Broadcasting Pioneer Roone Arledge Dies
NEW YORK (Reuters) – Roone Arledge, a broadcasting pioneer whose shows like NFL “Monday Night Football” and “Nightline” revolutionized television news and sports, died on Thursday, the ABC television network said.
Arledge, the chairman of ABC News and a 37-time Emmy Award-winner, died in New York of complications from cancer, the network said. He was 71.
“Roone Arledge revolutionized television and with it the way people see and understand the world,” ABC News President David Westin said in a statement. “A true creator, Roone invented many of television’s most enduring and important programs.”
The programs Arledge created, including “ABC’s Wide World of Sports” and primetime news program “20/20,” helped make ABC the dominant network in news and sports coverage for many years.
“Monday Night Football” and “Nightline,” a late night news program, changed the television viewing habits of many Americans. “Nightline,” which began as a short nightly update on the Iran hostage crisis called “America Held Hostage,” helped usher in the country’s demand for round-the-clock news.
Arledge poached top talent from other television networks and created a star system in which he cultivated on-air journalists such as Barbara Walters, David Brinkley, Peter Jennings, Ted Koppel and Diane Sawyer.
“Roone believed in being involved in every aspect, but he could be unbelievably difficult and there were times when we wanted to wring his neck,” Jennings said in a statement. “Especially for people like Koppel and me, he had been a godfather, our patron, almost like a father in some ways. He made our careers possible.”
“His impact on American television news was, and I hope will always remain, indelible,” “Nightline” anchor and managing editor Koppel said in a statement.
Arledge, born in Queens, New York, joined ABC from rival NBC in 1960. He became chairman of ABC News in 1997, after nearly 20 years as the division’s president. He was president of ABC Sports from 1968 to 1986.
Robert Thompson, head of Syracuse University’s Center for the Study of Popular Television, credited Arledge with setting standards in TV sports and news coverage that persist today.
“A lot of people may not know his name, but they are certainly seeing his legacy when they turn on their television sets,” Thompson said.

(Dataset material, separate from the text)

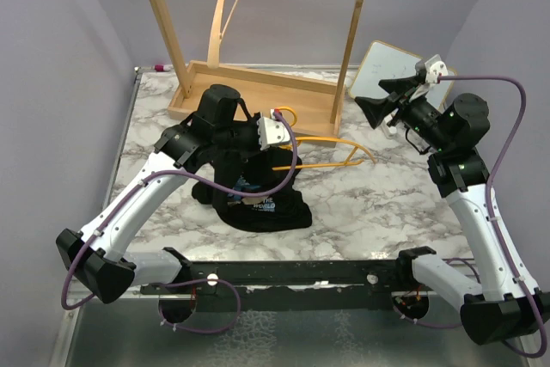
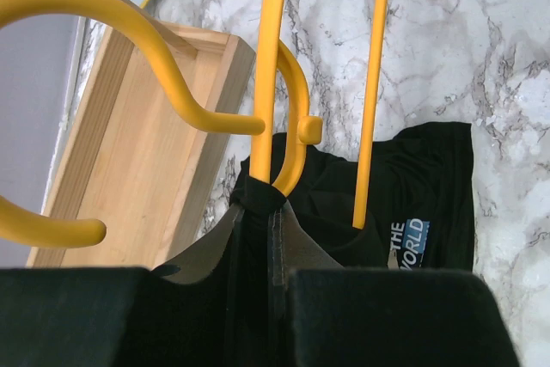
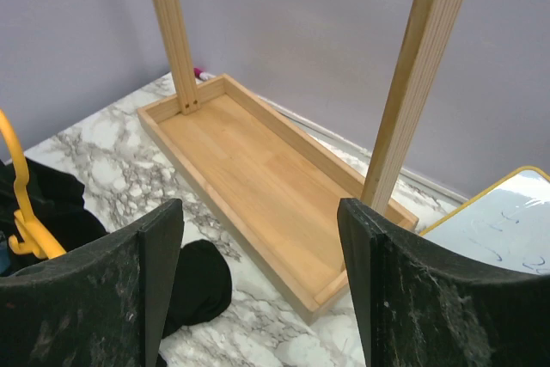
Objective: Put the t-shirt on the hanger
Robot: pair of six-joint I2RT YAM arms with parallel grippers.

At ABC Sports, Arledge’s innovations included new technologies such as instant replays, slow motion and advanced graphics. He also broadcast more personal profiles of athletes.
Arledge produced all 10 ABC broadcasts of the Olympic Games. He oversaw the broadcast of the 1972 Munich Olympics, when 11 Israeli athletes were killed by Palestinian gunmen.

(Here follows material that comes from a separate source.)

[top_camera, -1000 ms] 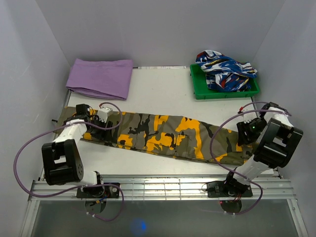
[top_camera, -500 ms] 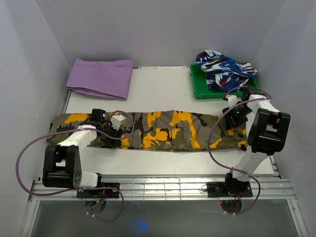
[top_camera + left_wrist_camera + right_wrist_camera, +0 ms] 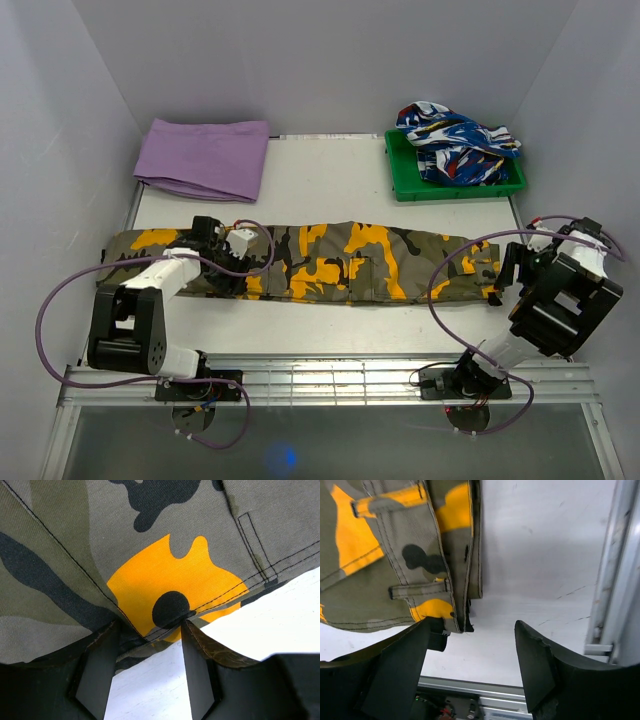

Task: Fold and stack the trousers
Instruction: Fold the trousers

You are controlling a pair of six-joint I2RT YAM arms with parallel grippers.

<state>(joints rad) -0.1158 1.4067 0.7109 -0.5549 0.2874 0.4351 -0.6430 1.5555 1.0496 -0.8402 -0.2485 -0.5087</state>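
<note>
The camouflage trousers lie flat and stretched in a long strip across the table, from the left edge to near the right edge. My left gripper rests on the left half; in its wrist view the gripper is open, a stitched seam of the trousers bunched at the fingertips and bare table between them. My right gripper sits just past the right end. It stands wide open, with the belt-loop edge of the trousers touching its left finger.
A folded purple cloth lies at the back left. A green tray at the back right holds a blue, white and red garment. A metal rail runs along the near edge, and white walls stand close on both sides.
The trousers went from slanted to straight and shifted toward the back. The right gripper let go of the right end and drew off to the right. The left gripper barely moved.
</note>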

In 1994, Sports Illustrated magazine ranked Arledge third, behind boxer Muhammad Ali and basketball star Michael Jordan, in a list of 40 people who had the biggest impact on the world of sports in the past four decades.
Arledge also was listed in a 1990 Life magazine poll as one of the “100 Most Important Americans of the 20th Century.”
After dominating other networks for many years, ABC News has struggled recently. Earlier this year, ABC was the center of debate about the value of news versus entertainment, when the network unsuccessfully tried to lure late-night comedian David Letterman away from CBS to replace the venerable “Nightline.”
Arledge is survived by his wife, Gigi Shaw Arledge, and his four children from a previous marriage.